Cette interruption brutale des opérations force les compagnies à annuler l’intégralité des mouvements programmés. Les grands hubs comme Bruxelles-Zaventem, Charleroi et Liège se retrouvent ainsi totalement à l’arrêt, impactant durement le trafic aérien européen. Seuls les vols d’État, les urgences médicales et les missions de sauvetage bénéficient d’un service minimum garanti.
Une crise liée à la modernisation
Ce débrayage constitue la seconde action menée par les syndicats au cours de la même journée, après un premier blocage nocturne destiné au fret.
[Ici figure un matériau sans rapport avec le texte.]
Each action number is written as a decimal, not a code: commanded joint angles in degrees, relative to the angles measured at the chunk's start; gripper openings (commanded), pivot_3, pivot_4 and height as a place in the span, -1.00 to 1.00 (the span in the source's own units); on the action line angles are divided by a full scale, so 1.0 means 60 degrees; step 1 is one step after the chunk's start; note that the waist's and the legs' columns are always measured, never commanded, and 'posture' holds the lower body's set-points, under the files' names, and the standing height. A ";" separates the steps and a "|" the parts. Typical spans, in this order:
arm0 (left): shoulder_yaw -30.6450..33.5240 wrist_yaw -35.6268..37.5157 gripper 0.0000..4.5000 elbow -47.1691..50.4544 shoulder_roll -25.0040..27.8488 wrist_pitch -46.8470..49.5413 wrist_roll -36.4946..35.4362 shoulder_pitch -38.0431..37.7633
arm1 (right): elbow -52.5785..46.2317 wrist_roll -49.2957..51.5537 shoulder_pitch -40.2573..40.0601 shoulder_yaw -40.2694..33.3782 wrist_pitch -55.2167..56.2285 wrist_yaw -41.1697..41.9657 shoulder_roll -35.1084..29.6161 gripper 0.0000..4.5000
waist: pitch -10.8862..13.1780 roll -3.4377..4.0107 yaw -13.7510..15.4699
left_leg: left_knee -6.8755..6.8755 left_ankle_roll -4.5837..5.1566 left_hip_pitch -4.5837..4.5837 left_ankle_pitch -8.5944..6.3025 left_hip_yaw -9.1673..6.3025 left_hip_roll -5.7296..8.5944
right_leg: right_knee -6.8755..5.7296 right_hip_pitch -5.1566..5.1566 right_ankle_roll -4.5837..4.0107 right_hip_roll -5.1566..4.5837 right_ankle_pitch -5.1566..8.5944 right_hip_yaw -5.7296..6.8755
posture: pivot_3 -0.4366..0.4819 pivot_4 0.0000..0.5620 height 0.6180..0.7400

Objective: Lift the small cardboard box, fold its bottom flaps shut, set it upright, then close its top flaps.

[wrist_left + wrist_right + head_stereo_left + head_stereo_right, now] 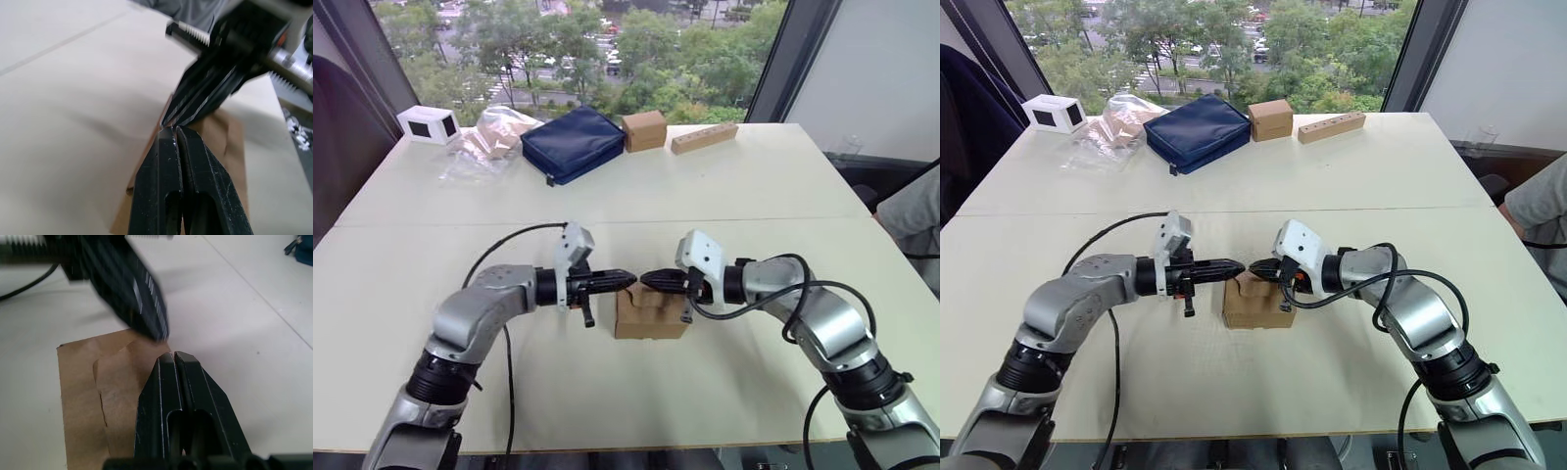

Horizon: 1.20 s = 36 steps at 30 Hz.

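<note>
The small cardboard box (651, 315) rests on the white table (724, 196) near the front middle. The flaps (100, 401) on its upward face lie folded flat with a crooked seam; I cannot tell whether they are the top flaps or the bottom flaps. My left gripper (626, 280) and right gripper (648, 280) point at each other, tips almost touching, just over the box's far edge. Both are shut with nothing between their fingers, as the left wrist view (176, 131) and the right wrist view (173, 356) show.
Along the far edge stand a white box with dark windows (429, 123), a crumpled plastic bag (489, 137), a navy pouch (573, 143), another brown carton (644, 129) and a wooden block with holes (704, 138). A person's sleeve (913, 211) shows at the right.
</note>
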<state>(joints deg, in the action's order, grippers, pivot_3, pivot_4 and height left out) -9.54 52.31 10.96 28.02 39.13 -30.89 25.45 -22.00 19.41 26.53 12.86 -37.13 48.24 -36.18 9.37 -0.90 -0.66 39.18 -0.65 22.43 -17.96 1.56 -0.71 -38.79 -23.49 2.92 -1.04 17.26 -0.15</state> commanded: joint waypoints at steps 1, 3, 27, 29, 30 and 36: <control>-0.0128 0.0131 -0.97 -0.0003 -0.0024 -0.0574 0.0335 -0.0011 | -0.0714 0.0634 -0.0110 -0.1002 0.0101 -0.0022 0.0023 -1.00 | 0.0000 0.0000 0.0001 | 0.0000 0.0000 0.0000 0.0000 0.0000 0.0000 | 0.0000 0.0001 0.0000 0.0000 0.0000 0.0000 | -0.05 -0.47 1.00; -0.0127 0.0178 -0.97 -0.0014 -0.0057 -0.0613 0.0324 -0.0026 | -0.0953 0.0774 -0.0404 -0.1194 0.0269 0.0193 -0.0168 -1.00 | 0.0000 0.0000 0.0009 | 0.0000 0.0000 0.0000 0.0000 0.0000 0.0000 | 0.0000 0.0001 0.0000 0.0000 0.0000 0.0000 | -0.05 -0.47 1.00; 0.0215 -0.0289 -0.97 -0.0264 -0.0667 -0.0567 0.0214 -0.0119 | -0.1312 -0.0564 -0.1146 0.0359 0.0701 0.0535 -0.1005 -1.00 | -0.0001 0.0002 0.0006 | 0.0000 0.0000 -0.0002 0.0000 -0.0002 -0.0002 | 0.0015 0.0010 0.0000 0.0003 0.0000 0.0003 | -0.05 -0.47 1.00; 0.0206 -0.0293 -0.97 -0.0256 -0.0679 -0.0564 0.0209 -0.0146 | -0.1203 -0.0741 -0.1127 0.0440 0.0769 0.0466 -0.0968 -1.00 | -0.0001 0.0002 0.0006 | 0.0000 0.0000 -0.0002 0.0000 -0.0002 -0.0002 | 0.0015 0.0010 0.0000 0.0003 0.0000 0.0003 | -0.05 -0.47 1.00; 0.0200 -0.0291 -0.97 -0.0250 -0.0680 -0.0562 0.0208 -0.0155 | -0.1146 -0.0790 -0.1120 0.0456 0.0790 0.0442 -0.0938 -1.00 | -0.0001 0.0002 0.0007 | 0.0000 0.0000 -0.0002 0.0000 -0.0002 -0.0002 | 0.0015 0.0010 0.0000 0.0003 0.0000 0.0003 | -0.05 -0.47 1.00; 0.0251 -0.0334 -0.97 -0.0247 -0.0739 -0.0481 0.0098 -0.0168 | -0.0765 -0.1356 -0.1035 0.0657 0.1060 0.0250 -0.0854 -1.00 | -0.0001 0.0002 0.0012 | 0.0001 -0.0001 -0.0003 0.0001 -0.0002 -0.0002 | 0.0015 0.0012 0.0000 0.0003 0.0000 0.0003 | -0.05 -0.47 1.00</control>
<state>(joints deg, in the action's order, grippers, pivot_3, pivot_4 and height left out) -9.29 50.44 8.35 23.97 36.13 -29.32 24.77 -27.01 12.87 19.92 16.67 -31.44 50.40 -41.44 9.36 -0.89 -0.59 39.19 -0.65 22.41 -17.96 1.54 -0.72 -38.70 -23.41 2.92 -1.02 17.26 -0.13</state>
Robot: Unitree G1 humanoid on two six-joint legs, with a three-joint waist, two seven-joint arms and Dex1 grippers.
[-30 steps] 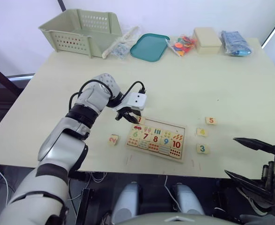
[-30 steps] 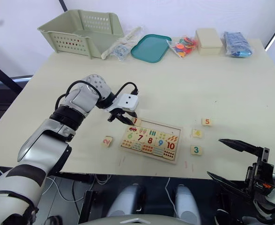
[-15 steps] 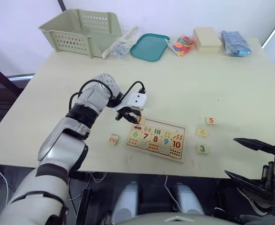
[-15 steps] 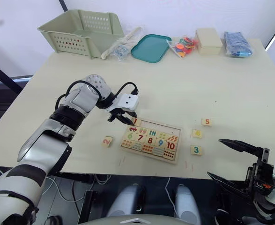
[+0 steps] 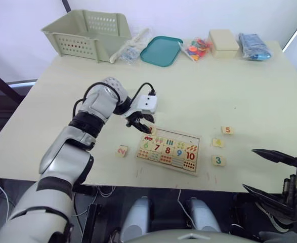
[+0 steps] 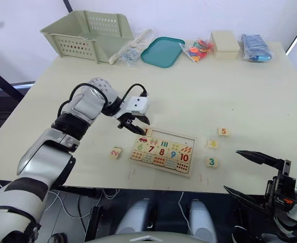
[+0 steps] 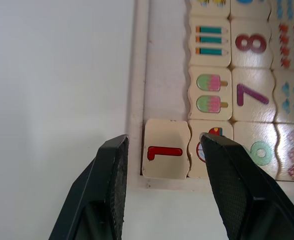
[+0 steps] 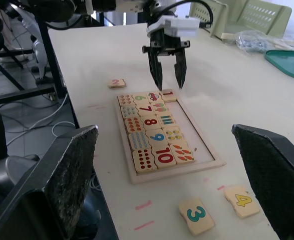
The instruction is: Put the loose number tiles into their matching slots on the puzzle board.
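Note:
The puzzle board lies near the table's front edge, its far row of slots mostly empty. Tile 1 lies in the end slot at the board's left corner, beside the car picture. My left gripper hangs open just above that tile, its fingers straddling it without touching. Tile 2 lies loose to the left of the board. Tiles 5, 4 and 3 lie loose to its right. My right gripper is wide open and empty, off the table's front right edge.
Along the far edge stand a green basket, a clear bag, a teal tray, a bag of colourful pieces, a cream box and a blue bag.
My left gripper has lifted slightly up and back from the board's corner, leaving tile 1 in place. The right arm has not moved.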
Le conflit persistant découle des négociations tendues concernant la centralisation des services au sein d’une nouvelle tour numérique à Namur. Les employés s’opposent massivement aux mutations géographiques obligatoires et aux conditions de travail de cette transition.
La compagnie Ryanair a vivement condamné ce mouvement social non planifié qui prive de solutions plus de 20 000 usagers. Les autorités recommandent formellement aux passagers de ne pas se déplacer vers les terminaux et de contacter directement leur transporteur pour obtenir un remboursement. La direction de l’aéroport a d’ailleurs indiqué la position officielle des opérateurs face à cette crise :
« Les compagnies aériennes devront annuler tous leurs vols programmés. »
Les liaisons de fin de soirée restent fortement retardées, les transporteurs espérant décaler les décollages juste après la réouverture complète.